EXERCISE ->
Somewhere below, one line contains "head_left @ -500" and a later line contains "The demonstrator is". Output those two lines and everything between them exactly, and nothing else.

★ ★ ★ ★ ★ ★ ★

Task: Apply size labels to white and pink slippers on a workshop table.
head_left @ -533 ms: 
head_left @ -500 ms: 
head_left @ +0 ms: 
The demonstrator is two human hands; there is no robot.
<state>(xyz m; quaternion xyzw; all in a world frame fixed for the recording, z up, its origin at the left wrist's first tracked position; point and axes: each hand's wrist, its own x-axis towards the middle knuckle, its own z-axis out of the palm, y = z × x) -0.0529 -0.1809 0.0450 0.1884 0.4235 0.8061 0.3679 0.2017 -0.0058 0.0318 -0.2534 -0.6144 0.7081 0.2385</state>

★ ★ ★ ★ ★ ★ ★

THE ANSWER ->
head_left @ -500 ms: 
head_left @ +0 ms: 
The demonstrator is two human hands; there is no robot.

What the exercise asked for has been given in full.